Training and Loss not changing in Keras CNN model - tensorflow

I am running a CNN for left and right shoeprint classfication. I have 190,000 training images and I use 10% of it for validation. My model is setup as shown below. I get the paths of all the images, read them in and resize them. I normalize the image, and then fit it to the model. My issue is that I have stuck at a training accuracy of 62.5% and a loss of around 0.6615-0.6619. Is there something wrong that I am doing? How can I stop this from happening?
Just some interesting points to note:
I first tested this on 10 images I was having the same issue but changing the optimizer to adam and batch size to 4 worked.
I then tested on more and more images, but each time I would need to change the batch size to get improvements in the accuracy and loss. With 10,000 images I had to use a batch size of 500 and optimizer rmsprop. However, the accuracy and loss only really began to change after epoch 10.
I am now training on 190,000 images and I cannot increase the batch size as my GPU is at is max.
imageWidth = 50
imageHeight = 150
def get_filepaths(directory):
file_paths = []
for filename in files:
filepath = os.path.join(root, filename)
file_paths.append(filepath) # Add it to the list.
return file_paths
def cleanUpPaths(fullFilePaths):
cleanPaths = []
for f in fullFilePaths:
if f.endswith(".png"):
cleanPaths.append(f)
return cleanPaths
def getTrainData(paths):
trainData = []
for i in xrange(1,190000,2):
im = image.imread(paths[i])
im = image.imresize(im, (150,50))
im = (im-255)/float(255)
trainData.append(im)
trainData = np.asarray(trainData)
right = np.zeros(47500)
left = np.ones(47500)
trainLabels = np.concatenate((left, right))
trainLabels = np_utils.to_categorical(trainLabels)
return (trainData, trainLabels)
#create the convnet
model = Sequential()
model.add(Conv2D(32, (3, 3), activation='relu', input_shape=(imageWidth,imageHeight,1),strides=1))#32
model.add(Conv2D(32, (3, 3), activation='relu'))
model.add(MaxPooling2D(pool_size=(2, 2)))
model.add(Dropout(0.25))
model.add(Conv2D(64, (3, 3), activation='relu',strides=1))
model.add(Conv2D(64, (3, 3), activation='relu'))
model.add(MaxPooling2D(pool_size=(2, 2)))
model.add(Dropout(0.25))
model.add(Conv2D(64, (3, 3), activation='relu'))
model.add(MaxPooling2D(pool_size=(1, 3)))
model.add(Dropout(0.25))
model.add(Conv2D(64, (1, 2), activation='relu'))
model.add(MaxPooling2D(pool_size=(2, 1)))
model.add(Dropout(0.25))
model.add(Flatten())
model.add(Dense(256, activation='relu'))
model.add(Dropout(0.5))
model.add(Dense(2, activation='softmax'))
sgd = SGD(lr=0.01)
model.compile(loss='categorical_crossentropy', optimizer='rmsprop',metrics=['accuracy'])
#prepare the training data*/
trainPaths = get_filepaths("better1/train")
trainPaths = cleanUpPaths(trainPaths)
(trainData, trainLabels) = getTrainData(trainPaths)
trainData = np.reshape(trainData,(95000,imageWidth,imageHeight,1)).astype('float32')
trainData = (trainData-255)/float(255)
#train the convnet***
model.fit(trainData, trainLabels, batch_size=500, epochs=50, validation_split=0.2)
#/save the model and weights*/
model.save('myConvnet_model5.h5');
model.save_weights('myConvnet_weights5.h5');

I've had this issue a number of times now, so thought to make a little recap of it and possible solutions etc. to help people in the future.
Issue: Model predicts one of the 2 (or more) possible classes for all data it sees*
Confirming issue is occurring: Method 1: accuracy for model stays around 0.5 while training (or 1/n where n is number of classes).
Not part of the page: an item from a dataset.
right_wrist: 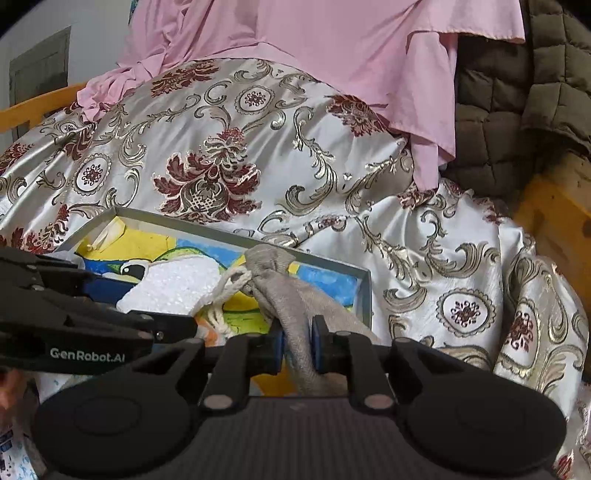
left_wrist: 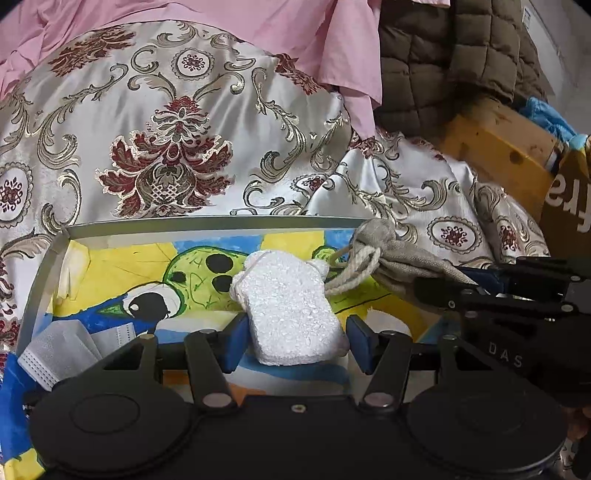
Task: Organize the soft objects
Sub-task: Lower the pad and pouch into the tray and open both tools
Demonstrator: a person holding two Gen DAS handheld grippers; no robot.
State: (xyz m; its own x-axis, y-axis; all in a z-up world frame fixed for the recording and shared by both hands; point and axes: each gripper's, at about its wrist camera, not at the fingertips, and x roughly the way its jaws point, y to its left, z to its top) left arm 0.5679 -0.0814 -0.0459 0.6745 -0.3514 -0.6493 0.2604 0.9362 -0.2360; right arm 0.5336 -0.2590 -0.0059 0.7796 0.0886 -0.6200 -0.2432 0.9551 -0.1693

Method 2: Get the counts of each class in predictions and confirm it's predicting all one class.
Fixes/Checks (in somewhat of an order):
Double Check Model Architecture: use model.summary(), inspect the model.
Check Data Labels: make sure the labelling of your train data hasn't got mixed up somewhere in the preprocessing etc. (it happens!)
Check Train Data Feeding Is Randomised: make sure you are not feeding your train data to the model one class at a time. For instance if using ImageDataGenerator().flow_from_directory(PATH), check that param shuffle=True and that batch_size is greater than 1.
Check Pre-Trained Layers Are Not Trainable:** If using a pre-trained model, ensure that any layers that use pre-trained weights are NOT initially trainable. For the first epochs, only the newly added (randomly initialised) layers should be trainable; for layer in pretrained_model.layers: layer.trainable = False should be somewhere in your code.
Ramp Down Learning Rate: Keep reducing your learning rate by factors of 10 and retrying. Note you will have to fully reinitialize the layers you are trying to train each time you try a new learning rate. (For instance, I had this issue that was only solved once I got down to lr=1e-6, so keep going!)
If any of you know of more fixes/checks that could possible get the model training properly then please do contribute and I'll try to update the list.
**Note that is common to make more of the pretrained model trainable, once the new layers have been initially trained "enough"
*Other names for the issue to help searches get here...
keras tensorflow theano CNN convolutional neural network bad training stuck fixed not static broken bug bugged jammed training optimization optimisation only 0.5 accuracy does not change only predicts one single class wont train model stuck on class model resetting itself between epochs keras CNN same output

You can try to add a BatchNornmalization() layer after MaxPooling2D(). It works for me.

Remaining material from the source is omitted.